Erinnerungen zum Konflikt zwischen bewahrendem Naturschutz und gestaltender Landeskultur
Mit der Gründung der Landwirtschaftlichen Produktionsgenossenschaften Anfang der 1950er Jahre begannen die großen Veränderungen in der Landschaft, die tief greifende Auswirkungen nicht nur auf das Landschaftsbild, sondern genauso für den Landschaftshaushalt und die frei lebende Tierwelt und die wild wachsenden Pflanzen haben sollten. Damit ist das Thema umrissen, das uns in den folgenden Jahrzehnten beschäftigen sollte.
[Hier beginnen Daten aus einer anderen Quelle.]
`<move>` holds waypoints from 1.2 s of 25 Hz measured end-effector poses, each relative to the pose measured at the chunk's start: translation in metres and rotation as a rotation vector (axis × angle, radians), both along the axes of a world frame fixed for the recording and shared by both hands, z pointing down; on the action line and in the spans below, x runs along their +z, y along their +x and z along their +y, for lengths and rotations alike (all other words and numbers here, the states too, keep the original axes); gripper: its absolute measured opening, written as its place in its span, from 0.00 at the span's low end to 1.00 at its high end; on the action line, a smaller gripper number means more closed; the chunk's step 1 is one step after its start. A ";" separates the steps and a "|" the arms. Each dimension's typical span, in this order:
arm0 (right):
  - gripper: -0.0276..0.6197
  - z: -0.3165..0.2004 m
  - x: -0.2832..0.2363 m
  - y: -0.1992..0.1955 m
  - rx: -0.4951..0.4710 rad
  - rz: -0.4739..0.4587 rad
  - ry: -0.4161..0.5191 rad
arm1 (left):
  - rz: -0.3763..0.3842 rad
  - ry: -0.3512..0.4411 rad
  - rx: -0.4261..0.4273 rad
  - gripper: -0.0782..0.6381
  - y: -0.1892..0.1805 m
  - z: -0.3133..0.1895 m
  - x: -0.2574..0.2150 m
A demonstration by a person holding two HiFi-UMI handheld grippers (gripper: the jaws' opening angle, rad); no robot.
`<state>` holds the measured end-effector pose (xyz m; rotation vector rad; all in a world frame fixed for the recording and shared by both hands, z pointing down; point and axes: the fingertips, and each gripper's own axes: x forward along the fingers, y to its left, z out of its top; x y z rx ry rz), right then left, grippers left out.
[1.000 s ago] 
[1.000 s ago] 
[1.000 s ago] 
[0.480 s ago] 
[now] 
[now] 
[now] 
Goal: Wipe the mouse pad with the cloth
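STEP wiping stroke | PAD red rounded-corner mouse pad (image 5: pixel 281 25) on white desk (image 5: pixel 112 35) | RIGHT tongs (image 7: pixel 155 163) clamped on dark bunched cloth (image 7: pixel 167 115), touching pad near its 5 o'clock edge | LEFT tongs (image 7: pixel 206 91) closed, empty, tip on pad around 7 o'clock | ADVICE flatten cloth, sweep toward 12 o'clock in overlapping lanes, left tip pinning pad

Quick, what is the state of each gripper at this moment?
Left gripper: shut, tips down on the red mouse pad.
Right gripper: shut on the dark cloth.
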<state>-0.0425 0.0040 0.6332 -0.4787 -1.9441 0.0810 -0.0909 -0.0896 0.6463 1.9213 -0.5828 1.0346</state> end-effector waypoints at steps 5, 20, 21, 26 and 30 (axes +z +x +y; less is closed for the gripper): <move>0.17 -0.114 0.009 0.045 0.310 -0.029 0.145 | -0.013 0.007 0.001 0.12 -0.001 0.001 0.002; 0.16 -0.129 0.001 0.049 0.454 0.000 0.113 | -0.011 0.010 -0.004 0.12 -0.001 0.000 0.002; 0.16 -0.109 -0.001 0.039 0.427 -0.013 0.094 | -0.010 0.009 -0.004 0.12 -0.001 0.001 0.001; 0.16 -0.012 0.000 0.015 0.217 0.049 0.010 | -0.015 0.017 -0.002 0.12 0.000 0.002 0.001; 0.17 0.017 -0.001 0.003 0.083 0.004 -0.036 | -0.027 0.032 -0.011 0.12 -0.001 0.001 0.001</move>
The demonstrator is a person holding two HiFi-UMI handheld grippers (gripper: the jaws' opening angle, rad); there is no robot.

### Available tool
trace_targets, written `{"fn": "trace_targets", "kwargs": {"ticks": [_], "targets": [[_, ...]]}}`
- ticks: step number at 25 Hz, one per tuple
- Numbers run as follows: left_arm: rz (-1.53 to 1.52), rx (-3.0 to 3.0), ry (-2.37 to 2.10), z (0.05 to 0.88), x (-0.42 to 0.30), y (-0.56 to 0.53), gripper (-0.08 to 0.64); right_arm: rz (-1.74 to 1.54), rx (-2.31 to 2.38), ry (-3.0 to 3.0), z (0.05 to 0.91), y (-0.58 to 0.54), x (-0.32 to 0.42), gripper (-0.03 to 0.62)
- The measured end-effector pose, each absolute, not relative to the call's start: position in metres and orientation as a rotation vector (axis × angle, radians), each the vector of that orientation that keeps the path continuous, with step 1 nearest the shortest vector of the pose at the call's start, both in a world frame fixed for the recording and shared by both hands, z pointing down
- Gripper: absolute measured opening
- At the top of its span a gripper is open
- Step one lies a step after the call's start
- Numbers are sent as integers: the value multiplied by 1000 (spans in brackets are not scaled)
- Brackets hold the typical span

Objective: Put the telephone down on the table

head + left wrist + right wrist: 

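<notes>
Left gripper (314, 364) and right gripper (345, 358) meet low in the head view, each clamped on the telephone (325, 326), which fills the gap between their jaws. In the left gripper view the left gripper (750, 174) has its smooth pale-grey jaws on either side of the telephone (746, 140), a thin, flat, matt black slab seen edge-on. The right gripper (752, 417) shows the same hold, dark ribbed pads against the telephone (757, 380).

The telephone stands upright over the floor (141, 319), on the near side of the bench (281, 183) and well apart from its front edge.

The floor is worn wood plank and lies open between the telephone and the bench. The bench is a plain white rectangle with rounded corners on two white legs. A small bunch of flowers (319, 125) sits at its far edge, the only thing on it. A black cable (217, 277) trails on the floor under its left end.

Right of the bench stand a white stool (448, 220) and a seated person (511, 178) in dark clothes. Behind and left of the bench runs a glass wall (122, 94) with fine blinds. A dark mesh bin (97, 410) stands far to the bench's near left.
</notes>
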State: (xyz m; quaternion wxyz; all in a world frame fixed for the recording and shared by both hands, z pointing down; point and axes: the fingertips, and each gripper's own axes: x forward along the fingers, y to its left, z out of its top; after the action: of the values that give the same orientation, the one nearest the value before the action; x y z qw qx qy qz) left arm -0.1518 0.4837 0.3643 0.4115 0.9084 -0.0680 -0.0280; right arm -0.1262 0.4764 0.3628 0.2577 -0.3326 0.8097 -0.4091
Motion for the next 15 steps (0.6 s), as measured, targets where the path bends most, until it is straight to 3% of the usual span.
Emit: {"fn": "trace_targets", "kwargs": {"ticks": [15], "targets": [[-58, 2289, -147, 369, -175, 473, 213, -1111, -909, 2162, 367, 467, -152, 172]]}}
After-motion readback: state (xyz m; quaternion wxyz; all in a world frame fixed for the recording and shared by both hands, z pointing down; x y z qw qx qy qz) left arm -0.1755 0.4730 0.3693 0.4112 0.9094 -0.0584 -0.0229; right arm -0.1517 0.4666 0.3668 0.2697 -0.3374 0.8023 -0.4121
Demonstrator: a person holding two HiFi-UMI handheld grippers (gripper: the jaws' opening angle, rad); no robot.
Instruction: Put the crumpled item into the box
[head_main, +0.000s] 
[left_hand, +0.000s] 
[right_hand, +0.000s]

Es begann 1958 mit der landeskulturellen Bearbeitung der LPG-Flur Groß Nemerow bei Neubrandenburg. Das war der erste Versuch, sich diesem Thema zu nähern. Das Büro für Stadt- und Dorfplanung war ebenfalls mit der Neuordnung der Fluren der LPG Groß Nemerow befasst. Für Harry Schmidt und mich bestand die Aufgabe darin, die mit der Neuordnung der Flur aus der intensiven Ackernutzung heraus fallenden Flächen zu erfassen und Vorschläge für eine weitere Nutzung zu unterbreiten. Da gab es so genanntes Ödland, also ehemalige Ackerflächen in steilen Hanglagen, die länger nicht mehr bewirtschaftet worden waren, auf denen sich inzwischen „artenreiche Trockenrasen“ entwickelt hatten. Um diese Standorte nutzbar zu machen, schlugen wir eine Aufforstung vor. Heute wären solche Trockenrasen nach den Richtlinien der Naturschützer in Brüssel FFH-Lebensräume. Wir hätten „Pflegepläne“ erstellen und irgendwen, in der Regel den Flächeneigentümer, überzeugen müssen, diesen Pflegeplan auch umzusetzen. Welche Maßnahmen wären das gewesen? Der Hang hätte alle paar Jahre umgepflügt und sich dann selbst überlassen werden müssen. Nur damit wäre die interessante Flora auf dem erodierten Standort zu erhalten gewesen, doch wir schlugen die Aufforstung vor, damit konnte die Bodenerosion gestoppt und eine Gesundung des Bodens erreicht werden. Dieser grundsätzliche Konflikt zwischen bewahrendem Naturschutz und gestaltender Landeskultur, der bis heute ungelöst ist, wurde mir damals in Groß Nemerow zum ersten Mal bewusst.